Originally Posted by
AuntShecky
"per se" you mean.
I think we're doing VW a misservice by labeling her "feminist." Her significance is far broader than that.She has been often described as a "writer's writer," for good reason. For instance, it is absolutely true that she was incapable of writing a bad sentence. Her virtuousity with language, form, and nuances of meaning are exemplary. For that reason, Virginia Woolf ranks right up there with Henry James.
My favorite Virginia Woolf novel (so far) is Orlando, richly textured fantasy loaded with wit and wisdom. Because Virginia dedicated the book to her friend, Vita Sackville-West, Nigel Nicholson called the book a "the longest and most charming love letter in literature." By doing so, that critic opened the floodgates of prurient speculation, resulting in the labeling of the book as "illuminaing the gay and lesbian experience," which appears in the blurb for the paperback edition I own.
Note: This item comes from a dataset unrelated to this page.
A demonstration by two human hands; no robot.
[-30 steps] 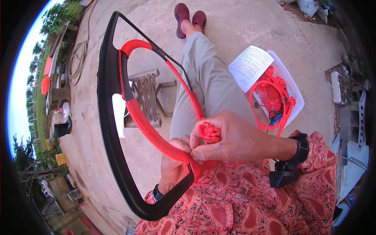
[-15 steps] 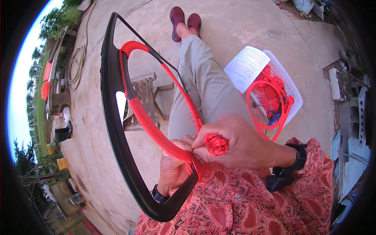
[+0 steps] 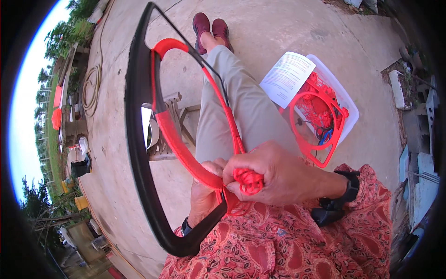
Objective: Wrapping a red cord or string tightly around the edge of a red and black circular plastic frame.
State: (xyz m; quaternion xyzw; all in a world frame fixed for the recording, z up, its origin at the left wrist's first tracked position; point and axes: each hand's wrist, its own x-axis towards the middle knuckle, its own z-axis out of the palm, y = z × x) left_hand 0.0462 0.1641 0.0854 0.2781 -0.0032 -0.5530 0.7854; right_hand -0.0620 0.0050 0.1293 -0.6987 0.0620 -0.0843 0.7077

Talk about pigeon holes or ghettoizing an author!
Even though the title character, like the mythological Tiresias, transforms from one sex to another, the novel is much more than an account of a transgender person. Living and thriving for three centuries, Orlando pops up in widely-diverse time settings, like a prototype of Zelig. Aside from a tour de force, Orlando is a picturesque and psychologically acute examination of the role of the individual's place through history. The humanity shines through the writing like sunlight glimmering off the frozen Thames.